►

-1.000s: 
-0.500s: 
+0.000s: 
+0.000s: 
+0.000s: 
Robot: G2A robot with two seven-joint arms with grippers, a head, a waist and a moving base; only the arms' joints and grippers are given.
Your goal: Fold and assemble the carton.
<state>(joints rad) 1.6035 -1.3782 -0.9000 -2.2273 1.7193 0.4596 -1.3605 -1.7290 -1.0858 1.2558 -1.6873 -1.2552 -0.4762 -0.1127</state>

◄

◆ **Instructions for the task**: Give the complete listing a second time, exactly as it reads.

◆ **Answer section**:
-1.000s: 
-0.500s: 
+0.000s: 
+0.000s: 
+0.000s: 
Robot: G2A robot with two seven-joint arms with grippers, a head, a waist and a moving base; only the arms' joints and grippers are given.
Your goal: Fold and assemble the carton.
<state>(joints rad) 1.6035 -1.3782 -0.9000 -2.2273 1.7193 0.4596 -1.3605 -1.7290 -1.0858 1.2558 -1.6873 -1.2552 -0.4762 -0.1127</state>

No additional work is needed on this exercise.